I remember, for instance, the cold, cold winter I spent in Oxford after leaving university. I was doing my first proper job, and on my breaks I would take a short walk away from the law library and sit on the nearby steps looking out on the empty sports field, perimeter lines smudged into the frost. I can still picture the acrid smoke from a Marlboro Red spiralling into the air, fighting with the mist made by my breath, lost in the whiteness. I was poor then, and my rented room always reeked of tobacco. I had started out on Silk Cut a few months before, but they didn’t feel like smoking anything so I switched to Marlboro Reds, which didn’t feel like anything but smoke. I liked smoking stronger cigarettes when it was freezing outside, and I never understood why I always had a cold. Cause and effect are light years apart, when you’re twenty-one.
I was never a natural smoker. I’m told I held the cigarette oddly, more like a pen than a cigarette.
I remember, too, a Lucky Strike Light in the university parks the following summer, half-heartedly racing round a makeshift football pitch with Dave, Eric and Phil in the dog days of their final year at university. I would fire in the crosses, Dave would get on the end of them and volley the ball somewhere between the jackets and jumpers that marked out the borders of the goal. It was the first time in my life that I was conscious of not being thin any more; in my mind, I was like one of those portly midfield geniuses of the fifties who didn’t let smoking and drinking impede their legendary status. I was perversely proud of the fact that I was the only one smoking. The sun would streak through the trees, and when the ball went out of play so would we. We were playing at being kids in the few remaining weeks before we all had to start playing at not being kids any more.

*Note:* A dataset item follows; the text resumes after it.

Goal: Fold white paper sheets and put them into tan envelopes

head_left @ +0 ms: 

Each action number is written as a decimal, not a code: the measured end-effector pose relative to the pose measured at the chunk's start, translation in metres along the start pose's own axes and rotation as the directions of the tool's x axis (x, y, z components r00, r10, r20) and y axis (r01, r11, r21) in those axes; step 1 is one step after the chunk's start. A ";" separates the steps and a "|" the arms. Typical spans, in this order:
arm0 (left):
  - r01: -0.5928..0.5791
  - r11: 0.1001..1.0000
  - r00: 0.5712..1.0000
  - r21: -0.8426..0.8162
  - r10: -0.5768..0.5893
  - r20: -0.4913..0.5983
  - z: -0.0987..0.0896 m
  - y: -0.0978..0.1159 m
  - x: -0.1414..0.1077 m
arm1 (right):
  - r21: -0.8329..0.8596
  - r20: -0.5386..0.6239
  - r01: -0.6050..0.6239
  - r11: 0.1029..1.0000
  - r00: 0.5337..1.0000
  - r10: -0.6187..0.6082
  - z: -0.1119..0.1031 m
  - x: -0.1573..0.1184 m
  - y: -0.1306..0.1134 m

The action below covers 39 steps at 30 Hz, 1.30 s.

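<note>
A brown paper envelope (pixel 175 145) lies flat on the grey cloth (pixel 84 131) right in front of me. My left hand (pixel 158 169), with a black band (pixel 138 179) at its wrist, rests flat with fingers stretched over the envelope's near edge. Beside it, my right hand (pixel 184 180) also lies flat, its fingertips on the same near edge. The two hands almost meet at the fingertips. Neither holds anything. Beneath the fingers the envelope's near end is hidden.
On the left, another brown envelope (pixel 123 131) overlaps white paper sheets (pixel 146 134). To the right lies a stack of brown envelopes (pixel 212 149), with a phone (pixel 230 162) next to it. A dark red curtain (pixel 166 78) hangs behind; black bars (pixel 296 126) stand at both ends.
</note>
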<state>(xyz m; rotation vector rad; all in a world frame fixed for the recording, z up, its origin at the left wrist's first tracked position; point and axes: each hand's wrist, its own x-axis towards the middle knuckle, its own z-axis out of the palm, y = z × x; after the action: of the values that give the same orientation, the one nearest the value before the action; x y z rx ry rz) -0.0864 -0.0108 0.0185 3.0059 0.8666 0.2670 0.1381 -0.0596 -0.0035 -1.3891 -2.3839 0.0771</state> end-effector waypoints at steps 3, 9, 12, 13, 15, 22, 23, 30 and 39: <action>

I never smoked when I was a kid. Far from it, I was dubious and judgmental when my brother asked me to keep his secret from my parents. I must have been no more than eleven. But I was always going to become a smoker at some point even if I didn’t know it then; I can see that now. Addiction runs through my family like writing through a stick of rock – tobacco on my father’s side, alcohol on my mother’s. My dad’s study, walls yellowed with nicotine, or the bottle of vodka I found in my brother’s writing desk one evening are testament to that.
I recall the first Rothmans Royal of the day circa summer 2001, sockless on the patio in my Doctor Martens and my ancient dressing gown, squinting in the sunshine at eight o’clock in the morning, ready for a cigarette but not ready for a shower yet. I had graduated to Royals by then because there were twenty-four in a packet, but even then I usually had to buy more than one packet every day. The patio was littered with dog ends none of us could be bothered to clear up, just as the kitchen inside was full of dirty dishes nobody could be bothered to wash. But then, if we could have been bothered – if we were those sorts of people - none of us would have been living in Stanhope Road, and we certainly wouldn’t have been living with one another.
Photographs of me back then make much more sense if you cover the cigarette with your hand. Not that many pictures of me as a smoker have survived, it’s almost as if I knew that one day it would just be an embarrassment, a tiny detail which makes you do a double take, an erratum from a previous life. It is a previous life, too; I had given up by the time I met my wife.
I remember the last cigarette.
Actually, that isn’t true; I don’t remember the last cigarette, and that’s what it has in common with the cigarettes in my dreams. What I remember instead of the dream is the mechanics – putting it in my mouth, the satisfying feeling of my thumb grinding the wheel of the lighter and willing the flame into being, the crackling noise as the light takes. Cigarettes are the perfect analogy for the people who smoke them, pumped full of chemicals which make sure they never last as long as they should. In the dream, I remember too the sour spiking sensation of smoke hitting the back of my throat for the first time even though it’s been so long; I’ve been a non-smoker again for longer than I was a smoker. I shouldn’t be able to remember all those sensations, and I don’t know what it says that I can.
The cigarettes I smoke in my dreams are always perfect, and yet so few of the ones I smoked in real life even came close. It was always cold, or pissing down with rain, or I was too busy worrying about running out, or my hacking cough, or when I’d be able to have the next one, or the one after that. If you’re given to hypochondria and neurosis smoking is about the worst thing you can do, and it doesn’t help that you can only think of one thing that helps you to deal with the stress. I used to open a packet, tear off the foil, turn the first cigarette around and put it back, filter at the bottom and pale brown tip at the top. That was the last cigarette I smoked in each packet – for luck, you see, though it’s hard to see what kind of luck featured in smoking more than one packet of cigarettes every day.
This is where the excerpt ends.